▶ [Your instructions] Retype, without alteration, each line from the line containing "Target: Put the" to the final line of the records.

▶ [Information supplied]
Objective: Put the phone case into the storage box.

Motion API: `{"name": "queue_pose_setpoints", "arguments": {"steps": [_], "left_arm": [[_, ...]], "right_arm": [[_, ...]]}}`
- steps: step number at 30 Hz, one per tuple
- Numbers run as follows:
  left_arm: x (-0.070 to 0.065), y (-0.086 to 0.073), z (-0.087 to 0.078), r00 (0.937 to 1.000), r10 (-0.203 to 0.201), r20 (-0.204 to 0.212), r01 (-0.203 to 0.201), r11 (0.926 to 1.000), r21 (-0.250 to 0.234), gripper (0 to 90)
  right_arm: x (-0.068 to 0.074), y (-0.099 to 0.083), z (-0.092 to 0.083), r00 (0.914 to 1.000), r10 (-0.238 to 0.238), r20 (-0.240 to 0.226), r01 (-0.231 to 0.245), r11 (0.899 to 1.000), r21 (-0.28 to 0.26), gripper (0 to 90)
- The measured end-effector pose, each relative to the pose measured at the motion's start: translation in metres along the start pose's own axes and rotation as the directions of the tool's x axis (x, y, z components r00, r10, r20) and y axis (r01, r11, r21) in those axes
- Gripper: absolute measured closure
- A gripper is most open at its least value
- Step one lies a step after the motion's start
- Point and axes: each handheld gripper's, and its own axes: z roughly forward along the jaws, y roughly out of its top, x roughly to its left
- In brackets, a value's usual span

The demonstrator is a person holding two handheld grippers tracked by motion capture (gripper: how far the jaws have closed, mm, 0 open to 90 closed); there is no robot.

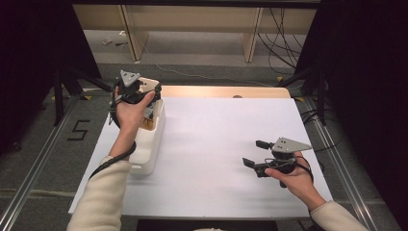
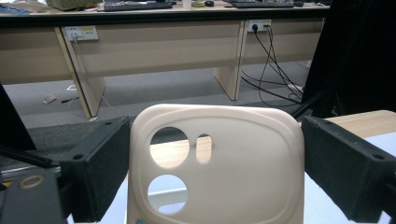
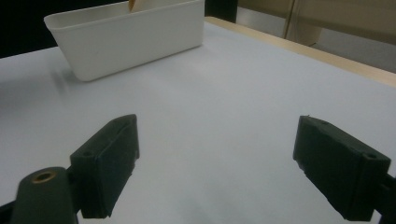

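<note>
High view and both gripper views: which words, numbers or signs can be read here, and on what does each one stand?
"5": black mark on the grey floor, left of the table.
The phone case held in the left gripper has a small mark at its lower edge, cut off and too blurred to read.
The white bin, the table sheet and the right gripper carry no text.

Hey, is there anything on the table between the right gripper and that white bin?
Nothing visible. In the right gripper view, bare white table runs from the open right gripper to the white bin. The left gripper holds a beige phone case above the bin.
</note>
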Motion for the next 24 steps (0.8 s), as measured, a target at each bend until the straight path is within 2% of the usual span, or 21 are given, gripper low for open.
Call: {"name": "queue_pose_setpoints", "arguments": {"steps": [24], "left_arm": [[0.001, -0.002, 0.01, 1.0, 0.004, 0.008, -0.004, 1.0, 0.005, 10.9]], "right_arm": [[0.0, 0.0, 0.0, 1.0, 0.0, 0.0, 0.0, 1.0, 0.0, 15.5]]}}
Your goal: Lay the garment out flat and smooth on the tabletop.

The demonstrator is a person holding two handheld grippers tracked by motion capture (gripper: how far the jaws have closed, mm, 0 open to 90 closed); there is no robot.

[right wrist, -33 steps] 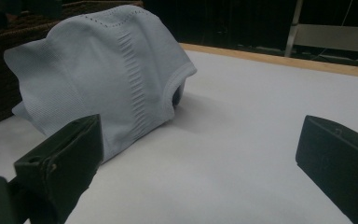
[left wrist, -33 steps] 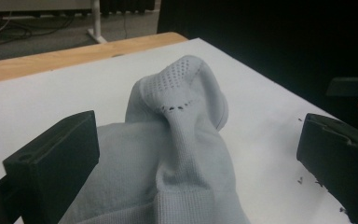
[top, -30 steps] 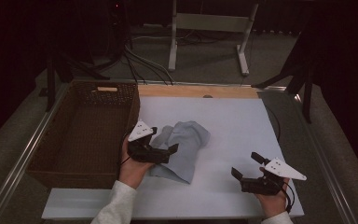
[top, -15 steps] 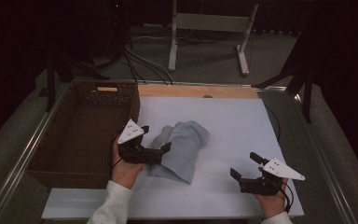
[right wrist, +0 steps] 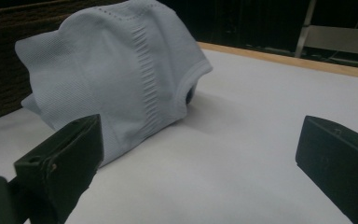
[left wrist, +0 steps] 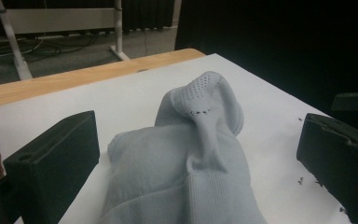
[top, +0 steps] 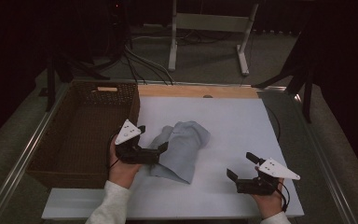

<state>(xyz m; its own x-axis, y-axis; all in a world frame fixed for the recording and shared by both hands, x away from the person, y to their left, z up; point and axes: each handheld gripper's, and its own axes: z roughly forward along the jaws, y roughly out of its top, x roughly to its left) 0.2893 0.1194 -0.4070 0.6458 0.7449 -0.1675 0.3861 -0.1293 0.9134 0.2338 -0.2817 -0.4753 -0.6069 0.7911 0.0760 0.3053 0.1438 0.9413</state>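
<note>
A white table top [top: 242, 126] with a wooden strip along its far edge is set in a dim room, with cables and a metal stand on the floor behind it. At the table's left side a brown wicker basket [top: 81, 135] is placed — its inside is seen bare, nothing lying in it. A pale blue garment [top: 182, 149] is heaped in a crumpled mound on the table just right of the basket. The left gripper [top: 161, 148] is held at the garment's near left edge; in the left gripper view its jaws are spread wide, with the cloth between them but not clamped. The right gripper [top: 242, 167] is held well apart from the garment, near the table's front right — its jaws are likewise parted wide over bare table.
</note>
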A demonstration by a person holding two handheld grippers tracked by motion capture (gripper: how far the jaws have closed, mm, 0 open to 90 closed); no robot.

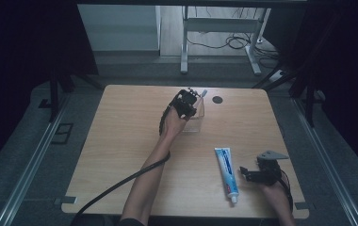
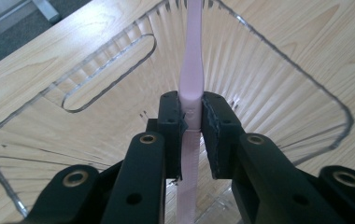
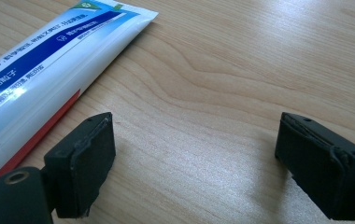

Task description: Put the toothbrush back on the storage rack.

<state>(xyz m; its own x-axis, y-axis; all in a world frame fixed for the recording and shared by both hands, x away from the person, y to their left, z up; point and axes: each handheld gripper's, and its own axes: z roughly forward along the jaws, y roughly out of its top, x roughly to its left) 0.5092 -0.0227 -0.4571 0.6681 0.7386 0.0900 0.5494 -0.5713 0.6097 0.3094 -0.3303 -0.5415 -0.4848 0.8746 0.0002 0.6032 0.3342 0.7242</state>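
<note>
1. The left gripper (image 1: 187, 101) hangs over the clear cup (image 1: 193, 123) at the far middle of the table (image 1: 120, 141), jaws pointing down into it.
2. Its jaws are clenched on the pink toothbrush (image 2: 190, 84): in the left gripper view both pads press the handle from either side, with no gap left.
3. From the jaws the toothbrush runs straight ahead into the cup, and a ribbed stretch of handle passes back between the fingers (image 2: 171, 126) toward the camera.
4. The cup's rim (image 2: 306, 77) rings the jaws on all sides in that view; a slot-shaped cutout (image 2: 108, 72) sits in the wall ahead and to the left of them.
5. In the high view the brush's pale upper end (image 1: 204, 92) sticks up just beyond the gripper, tilted to the right.
6. The right gripper (image 1: 252, 173) rests low at the near right of the table, its jaws spread wide and holding nothing.
7. In the right gripper view bare wood lies between its two pads (image 3: 89, 158).
8. The toothpaste (image 1: 226, 173) lies flat just left of that gripper, close to the left pad; whether they touch cannot be told.
9. Its cap end (image 1: 233, 199) points toward the person, its flat crimped end (image 3: 138, 14) away, ahead and left of the jaws.
10. The toothpaste and the cup are well apart.
</note>
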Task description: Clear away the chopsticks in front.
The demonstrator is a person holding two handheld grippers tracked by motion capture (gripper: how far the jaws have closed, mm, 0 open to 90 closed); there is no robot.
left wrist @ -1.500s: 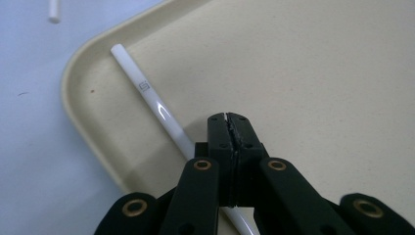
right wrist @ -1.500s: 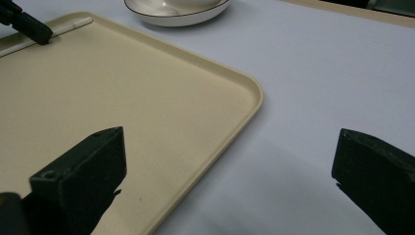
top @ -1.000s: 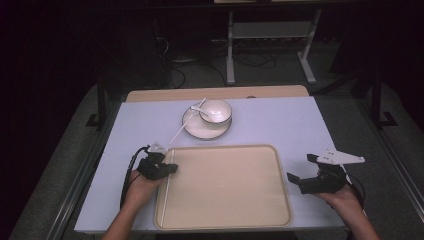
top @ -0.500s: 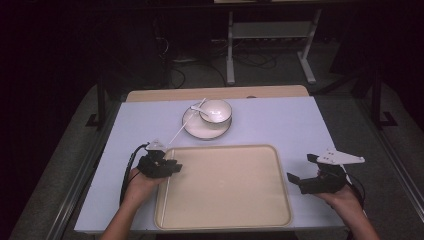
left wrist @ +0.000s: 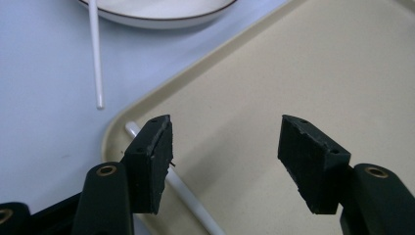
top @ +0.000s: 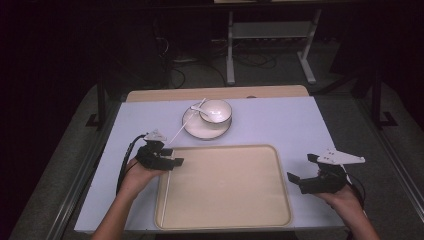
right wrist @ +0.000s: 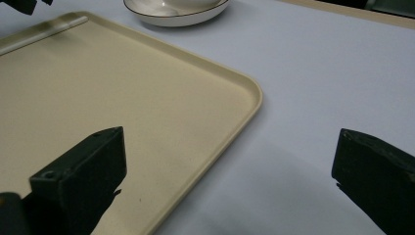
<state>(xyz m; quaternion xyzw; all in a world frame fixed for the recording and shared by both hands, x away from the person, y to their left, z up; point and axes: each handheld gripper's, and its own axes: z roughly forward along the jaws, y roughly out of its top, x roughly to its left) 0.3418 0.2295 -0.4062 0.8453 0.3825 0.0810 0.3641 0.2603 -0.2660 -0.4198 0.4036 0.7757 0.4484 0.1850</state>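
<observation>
A thin white chopstick [left wrist: 193,203], smooth, round in section and blunt at its tip, lies inside the beige tray [top: 225,195] flat against the tray's left rim, its long axis running along that rim from the tray's far left corner toward the near edge. The left tool [top: 170,161] hangs just above that far left corner; its black ribbed pads have just been opening and now stand well apart, pressing on nothing, with the chopstick passing under the left pad. The tray is a matte plastic rectangle with rounded corners and a low raised lip, resting on the pale blue-grey table [top: 280,120]. Beyond the tray's far edge sits a glossy white saucer [top: 206,129] with a thin dark rim line, bearing a white bowl [top: 216,111] with a white spoon in it. A second white chopstick [top: 181,131] slants from the saucer down toward the tray's far left corner, its tip on the table just short of the lip. The right tool [top: 296,182] hovers at the tray's right rim, its jaws spread wide and empty.
</observation>
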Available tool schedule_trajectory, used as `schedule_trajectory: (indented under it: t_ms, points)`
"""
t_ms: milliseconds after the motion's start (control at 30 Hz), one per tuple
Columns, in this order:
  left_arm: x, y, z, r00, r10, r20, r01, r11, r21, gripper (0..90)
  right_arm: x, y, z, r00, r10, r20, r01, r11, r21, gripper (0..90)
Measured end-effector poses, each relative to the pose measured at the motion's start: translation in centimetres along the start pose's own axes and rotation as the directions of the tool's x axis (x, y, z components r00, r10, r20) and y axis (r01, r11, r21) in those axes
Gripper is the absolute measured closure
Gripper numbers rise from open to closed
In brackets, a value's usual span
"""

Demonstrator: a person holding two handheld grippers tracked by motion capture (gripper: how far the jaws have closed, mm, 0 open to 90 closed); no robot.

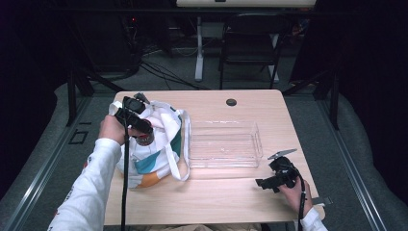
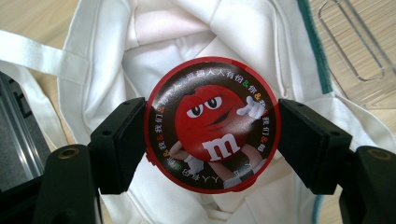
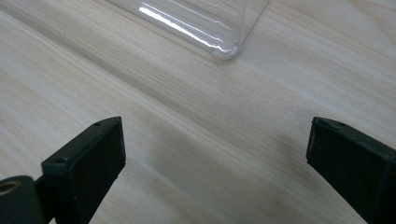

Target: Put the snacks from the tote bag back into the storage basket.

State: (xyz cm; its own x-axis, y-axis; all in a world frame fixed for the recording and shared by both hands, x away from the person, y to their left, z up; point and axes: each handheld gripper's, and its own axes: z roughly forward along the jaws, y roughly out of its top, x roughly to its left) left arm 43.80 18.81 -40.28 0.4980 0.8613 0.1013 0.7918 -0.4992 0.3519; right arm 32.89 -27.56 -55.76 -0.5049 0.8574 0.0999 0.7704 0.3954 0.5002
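Observation:
A round red-rimmed M&M's candy tin [image 2: 212,125] with a red cartoon figure on its lid hangs just above the open mouth of a white tote bag [image 2: 154,37]. My left gripper [image 2: 212,140] is shut on it, one pad pressed to each side. In the high view the left gripper [image 1: 139,126] holds the candy tin [image 1: 145,139] over the tote bag [image 1: 159,144] at the table's left. My right gripper [image 3: 215,154] stands open low over bare wood, with nothing between its jaws. That right gripper [image 1: 265,182] rests near the front right of the table.
A clear plastic tray [image 1: 223,144] lies in the middle of the wooden table [image 1: 216,192], right of the bag; its corner [image 3: 224,46] shows ahead of the right jaws. A dark round grommet [image 1: 231,102] sits near the far edge. A chair [image 1: 250,43] stands beyond.

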Motion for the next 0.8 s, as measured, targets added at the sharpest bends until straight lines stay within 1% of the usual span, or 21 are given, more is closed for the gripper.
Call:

▶ [Task answer]
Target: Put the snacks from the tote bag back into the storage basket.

State: (xyz cm; its own x-axis, y-axis; all in a world frame fixed for the recording and shared by both hands, x away from the person, y to their left, z up; point and axes: each handheld gripper's, and its own axes: z roughly forward along the jaws, y roughly out of its top, x roughly to its left) left arm 43.80 18.81 -40.28 0.4980 0.8613 0.1013 0.7918 -0.4992 0.3519; right arm 32.89 -27.56 -55.76 -0.5049 0.8574 0.0999 0.7704 0.3954 0.5002
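Observation:
A round red-rimmed M&M's candy tin [image 2: 212,125] with a red cartoon figure on its lid hangs just above the open mouth of a white tote bag [image 2: 154,37]. My left gripper [image 2: 212,140] is shut on it, one pad pressed to each side. In the high view the left gripper [image 1: 139,126] holds the candy tin [image 1: 145,139] over the tote bag [image 1: 159,144] at the table's left. My right gripper [image 3: 215,154] stands open low over bare wood, with nothing between its jaws. That right gripper [image 1: 265,182] rests near the front right of the table.
A clear plastic tray [image 1: 223,144] lies in the middle of the wooden table [image 1: 216,192], right of the bag; its corner [image 3: 224,46] shows ahead of the right jaws. A dark round grommet [image 1: 231,102] sits near the far edge. A chair [image 1: 250,43] stands beyond.
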
Motion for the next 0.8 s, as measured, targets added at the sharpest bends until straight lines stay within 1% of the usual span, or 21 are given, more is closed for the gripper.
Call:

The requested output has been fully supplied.